EXERCISE BRIEF: The data below should be copied out exactly, with its pictures omitted.

STORED DATA:
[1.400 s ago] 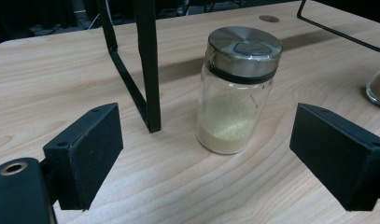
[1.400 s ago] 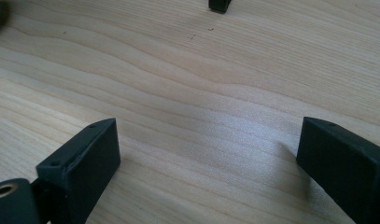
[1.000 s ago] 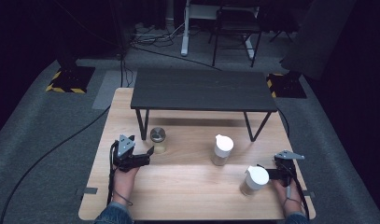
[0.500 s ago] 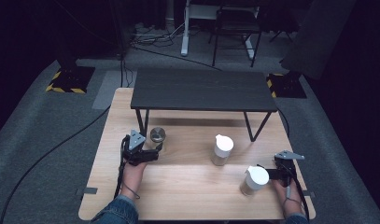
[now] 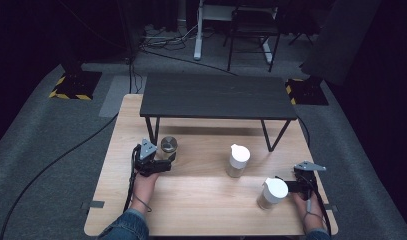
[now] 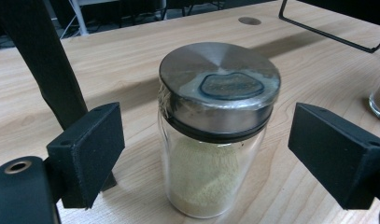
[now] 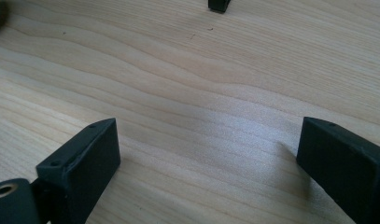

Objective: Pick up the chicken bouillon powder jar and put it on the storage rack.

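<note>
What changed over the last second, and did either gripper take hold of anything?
The left gripper moved forward across the table toward the metal-lidded jar, which now stands between its open jaws, untouched; gaps show on both sides. Nothing was gripped or released. The right gripper kept its place beside the near white-lidded jar, jaws open over bare wood. All three jars, including the other white-lidded jar, stayed put.

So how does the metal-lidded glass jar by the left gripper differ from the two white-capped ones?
The metal-lidded glass jar has a flat silver lid; the middle white-capped jar and the right white-capped jar have white caps. It stands near the black shelf's leg; they stand further right. All are upright on the wooden table.
</note>
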Motion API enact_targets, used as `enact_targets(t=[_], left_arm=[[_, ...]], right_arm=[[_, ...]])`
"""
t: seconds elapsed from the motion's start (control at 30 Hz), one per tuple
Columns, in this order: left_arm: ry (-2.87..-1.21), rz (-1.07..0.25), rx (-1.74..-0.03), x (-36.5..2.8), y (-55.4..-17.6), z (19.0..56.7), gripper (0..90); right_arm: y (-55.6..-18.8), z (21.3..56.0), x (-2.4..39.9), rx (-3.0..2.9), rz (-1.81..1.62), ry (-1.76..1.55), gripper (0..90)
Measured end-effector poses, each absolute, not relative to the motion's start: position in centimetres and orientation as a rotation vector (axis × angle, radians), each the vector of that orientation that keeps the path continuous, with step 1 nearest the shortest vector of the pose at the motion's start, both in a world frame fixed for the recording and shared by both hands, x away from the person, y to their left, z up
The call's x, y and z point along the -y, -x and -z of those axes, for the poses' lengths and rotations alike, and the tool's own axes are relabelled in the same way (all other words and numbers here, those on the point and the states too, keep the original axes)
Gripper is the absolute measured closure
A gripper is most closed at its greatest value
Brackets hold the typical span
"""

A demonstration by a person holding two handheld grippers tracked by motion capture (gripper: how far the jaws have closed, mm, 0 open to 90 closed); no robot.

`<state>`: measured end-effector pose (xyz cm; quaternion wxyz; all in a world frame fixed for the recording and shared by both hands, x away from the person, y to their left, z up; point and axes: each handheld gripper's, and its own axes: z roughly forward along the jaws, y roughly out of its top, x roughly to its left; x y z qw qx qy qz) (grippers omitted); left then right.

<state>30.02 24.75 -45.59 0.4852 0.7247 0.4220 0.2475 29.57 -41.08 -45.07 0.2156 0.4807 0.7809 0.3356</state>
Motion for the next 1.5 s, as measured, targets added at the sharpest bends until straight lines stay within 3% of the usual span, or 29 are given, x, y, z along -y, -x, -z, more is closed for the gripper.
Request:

ANSWER SECTION:
[1.400 s ago] 
[1.400 s ago] 
[1.000 s ago] 
[0.500 s ago] 
[now] 
[now] 
[now] 

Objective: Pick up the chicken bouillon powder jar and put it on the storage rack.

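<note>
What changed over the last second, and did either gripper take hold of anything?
The left gripper moved forward across the table toward the metal-lidded jar, which now stands between its open jaws, untouched; gaps show on both sides. Nothing was gripped or released. The right gripper kept its place beside the near white-lidded jar, jaws open over bare wood. All three jars, including the other white-lidded jar, stayed put.

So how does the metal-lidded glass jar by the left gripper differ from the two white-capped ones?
The metal-lidded glass jar has a flat silver lid; the middle white-capped jar and the right white-capped jar have white caps. It stands near the black shelf's leg; they stand further right. All are upright on the wooden table.
</note>
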Motion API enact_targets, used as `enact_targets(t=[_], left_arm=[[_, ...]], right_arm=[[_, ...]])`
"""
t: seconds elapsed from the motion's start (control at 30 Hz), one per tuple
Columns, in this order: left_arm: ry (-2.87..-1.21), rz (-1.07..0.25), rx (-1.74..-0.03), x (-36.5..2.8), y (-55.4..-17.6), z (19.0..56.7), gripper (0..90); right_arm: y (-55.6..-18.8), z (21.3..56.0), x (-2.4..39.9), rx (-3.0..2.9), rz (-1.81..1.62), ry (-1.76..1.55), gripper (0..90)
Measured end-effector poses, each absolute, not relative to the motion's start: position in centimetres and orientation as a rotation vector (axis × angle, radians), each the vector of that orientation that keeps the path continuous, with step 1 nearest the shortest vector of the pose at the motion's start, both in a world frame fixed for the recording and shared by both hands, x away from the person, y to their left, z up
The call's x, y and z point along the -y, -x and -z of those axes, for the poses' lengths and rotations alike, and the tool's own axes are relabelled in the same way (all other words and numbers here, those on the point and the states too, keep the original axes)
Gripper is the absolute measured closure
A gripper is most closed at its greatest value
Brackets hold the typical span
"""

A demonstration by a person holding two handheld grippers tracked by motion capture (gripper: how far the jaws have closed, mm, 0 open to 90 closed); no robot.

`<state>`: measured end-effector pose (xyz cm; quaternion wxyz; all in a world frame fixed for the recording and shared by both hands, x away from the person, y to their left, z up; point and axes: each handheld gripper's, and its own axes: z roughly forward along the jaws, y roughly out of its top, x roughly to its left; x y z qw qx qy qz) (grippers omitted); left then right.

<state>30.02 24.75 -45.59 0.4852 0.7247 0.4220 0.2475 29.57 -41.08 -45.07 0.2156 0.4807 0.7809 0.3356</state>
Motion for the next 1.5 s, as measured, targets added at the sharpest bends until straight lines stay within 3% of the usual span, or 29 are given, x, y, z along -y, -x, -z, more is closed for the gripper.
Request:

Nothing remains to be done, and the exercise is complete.